During the socialist period, the press in Yugoslavia served as a propaganda tool of the ruling Communist Party. The media landscape was dominated by the Communist Party daily, Borba. Politika evolved into the house organ of the People's Front, a wide union of anti-fascist and socialist forces. The 1960s, with the introduction of workers' self-management, saw the start of the liberation of Yugoslav media from the total dominance by the Communist Party.

In the 1990s, print media were split among supporters and opposers of the regime. The circulation and influence of alternative print media rose throughout the 1990s, and were deemed the avant-garde of democratization. Politika and Borba switched roles: after decades of distancing from the Socialist leadership, Politika aligned with the government, while Borba became a critically oriented newspaper.

After 2000, tabloid press spread, and commercial and entertainment press advanced. Many news outlets were privatized, some of them also in hands of foreign investors, including Politika and Blic. The lack of transparency over ownership of media groups remains an issue, especially for short-lived political tabloids, which are often used for political campaigns. Tabloids in Serbia are "characterized by conservativism, nationalistic ideology, hate speech, and disregard of professional and ethical norms," possibly linked to secret services or political and business interests.
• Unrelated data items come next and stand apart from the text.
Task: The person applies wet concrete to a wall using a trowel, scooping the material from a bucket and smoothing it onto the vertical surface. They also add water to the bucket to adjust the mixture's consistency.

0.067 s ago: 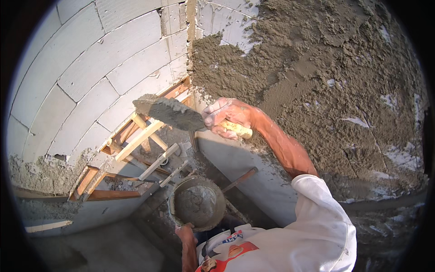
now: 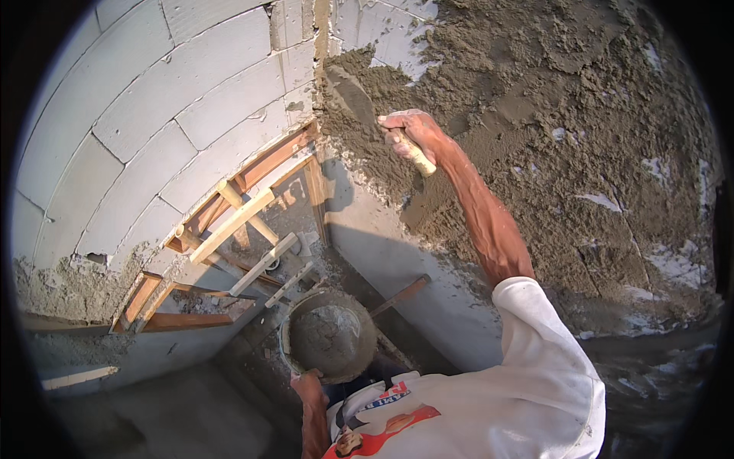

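Note:
My right hand [image 2: 414, 136] is closed round the pale handle of a trowel [image 2: 352, 93]. Its grey, mortar-smeared blade lies against the right-hand wall near the corner, over wet mortar [image 2: 527, 115] spread thick and rough there. Low in the picture, my left hand [image 2: 309, 387] grips the near rim of a round bucket [image 2: 368, 350]. Grey mortar [image 2: 325, 336] sits inside it. The fingertips of the left hand are partly hidden by the rim.
On the left rises a wall of pale blocks [image 2: 145, 99]. Below it a wooden frame [image 2: 191, 325] surrounds an opening, with wooden bars [image 2: 233, 226] crossing above the bucket. A wooden stick [image 2: 401, 296] slants against the lower right wall.
My right hand has moved up and slightly right, bringing the trowel from over the wooden bars to the wall. The load on its blade no longer shows. The left hand stays on the bucket.

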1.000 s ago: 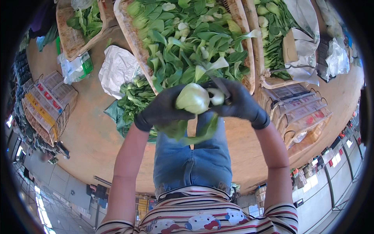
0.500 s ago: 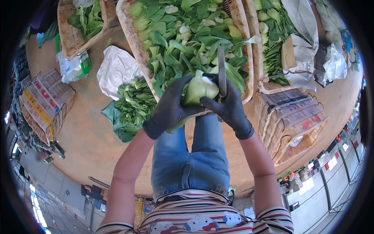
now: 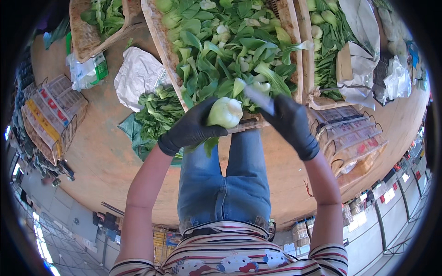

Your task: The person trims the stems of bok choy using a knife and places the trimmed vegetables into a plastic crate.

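My left hand [image 3: 193, 125], in a black glove, is closed round a head of bok choy [image 3: 224, 113]. Its pale base with the cut root end points right, and some green leaf hangs below my palm. To the right, my right hand [image 3: 291, 120], gloved too, grips a knife [image 3: 258, 98] whose blade is smeared by motion and slants up to the left, apart from the bok choy. Both hands are over the near edge of a large basket [image 3: 162, 46] heaped with bok choy leaves and stalks [image 3: 221, 55]. A loose leaf piece [image 3: 238, 86] shows near the blade tip.
On the left floor, a bundle of greens [image 3: 159, 115] lies by a silvery sheet [image 3: 138, 76]. A smaller basket [image 3: 87, 43] stands far left; another crate of bok choy [image 3: 324, 55] adjoins on the right. Wrapped wire-handled baskets [image 3: 55, 115] stand at both sides.
My right hand has moved right and away from the bok choy with the knife, which has swung from upright to slanting left. The bok choy's base has turned to the right in my left hand.
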Tool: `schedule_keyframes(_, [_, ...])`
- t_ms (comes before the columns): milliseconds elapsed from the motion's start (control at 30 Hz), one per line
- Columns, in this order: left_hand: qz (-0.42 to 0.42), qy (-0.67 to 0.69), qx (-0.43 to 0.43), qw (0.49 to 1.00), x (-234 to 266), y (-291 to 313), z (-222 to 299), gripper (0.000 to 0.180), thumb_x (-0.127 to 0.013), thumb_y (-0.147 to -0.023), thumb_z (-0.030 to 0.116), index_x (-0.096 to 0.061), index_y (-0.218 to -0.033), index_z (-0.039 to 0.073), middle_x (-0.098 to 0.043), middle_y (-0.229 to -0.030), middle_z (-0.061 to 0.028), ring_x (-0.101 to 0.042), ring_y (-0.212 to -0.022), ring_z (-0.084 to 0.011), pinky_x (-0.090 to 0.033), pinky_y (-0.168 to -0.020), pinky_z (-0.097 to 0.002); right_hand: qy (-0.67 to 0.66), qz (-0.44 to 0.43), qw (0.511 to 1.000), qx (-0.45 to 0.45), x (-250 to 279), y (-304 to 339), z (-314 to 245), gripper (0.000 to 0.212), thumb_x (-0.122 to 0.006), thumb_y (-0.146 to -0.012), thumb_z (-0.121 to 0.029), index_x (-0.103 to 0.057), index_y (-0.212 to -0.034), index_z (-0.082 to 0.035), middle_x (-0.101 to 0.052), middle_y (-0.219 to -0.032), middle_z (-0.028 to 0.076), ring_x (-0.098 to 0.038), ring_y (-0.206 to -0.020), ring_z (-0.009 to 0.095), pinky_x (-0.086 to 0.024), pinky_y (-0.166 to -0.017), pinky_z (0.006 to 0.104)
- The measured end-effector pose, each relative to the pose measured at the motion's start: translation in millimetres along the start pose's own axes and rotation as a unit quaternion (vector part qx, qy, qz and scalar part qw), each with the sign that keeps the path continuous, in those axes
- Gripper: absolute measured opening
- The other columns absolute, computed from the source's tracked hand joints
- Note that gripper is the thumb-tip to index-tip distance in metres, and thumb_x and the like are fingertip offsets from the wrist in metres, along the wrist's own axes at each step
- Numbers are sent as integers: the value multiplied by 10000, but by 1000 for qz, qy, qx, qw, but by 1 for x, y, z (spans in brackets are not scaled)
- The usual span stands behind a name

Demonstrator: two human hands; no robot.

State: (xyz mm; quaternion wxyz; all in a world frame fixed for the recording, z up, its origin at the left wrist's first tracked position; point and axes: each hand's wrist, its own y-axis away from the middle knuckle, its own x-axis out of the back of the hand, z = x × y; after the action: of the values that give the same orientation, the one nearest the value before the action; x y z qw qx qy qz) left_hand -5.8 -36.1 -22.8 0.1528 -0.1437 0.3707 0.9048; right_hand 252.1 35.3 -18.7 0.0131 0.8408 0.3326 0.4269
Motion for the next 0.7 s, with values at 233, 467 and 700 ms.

The quality press, often the leading independent papers back in the 1990s, suffer today from limited readership and financial difficulties after the withdrawal of external donors. Thin resources result in their journalists specializing mostly on political issues rather than broader topics, like economics or the environment, that could attract new readers interested in quality journalism.

As of 2019, there were 224 newspapers published in Serbia. There are 14 dailies with two of them, Politika and Danas, considered the national papers of record. Eleven of the dailies are Belgrade-based and appeal to a nationwide readership, but two are regional, with Novi Sad's Dnevnik focused on the north and Niš's Narodne Novine focused on the south. The remaining daily, Magyar Szó, is published in Hungarian in the border town of Subotica. The tabloids Blic, Informer, Kurir, and Večernje Novosti claim the highest circulations, some claiming more than 100,000 daily copies, but do not provide audited figures.  Two dailies specialize, with Sportski Žurnal focused on sports and Privredni Pregled focused on business.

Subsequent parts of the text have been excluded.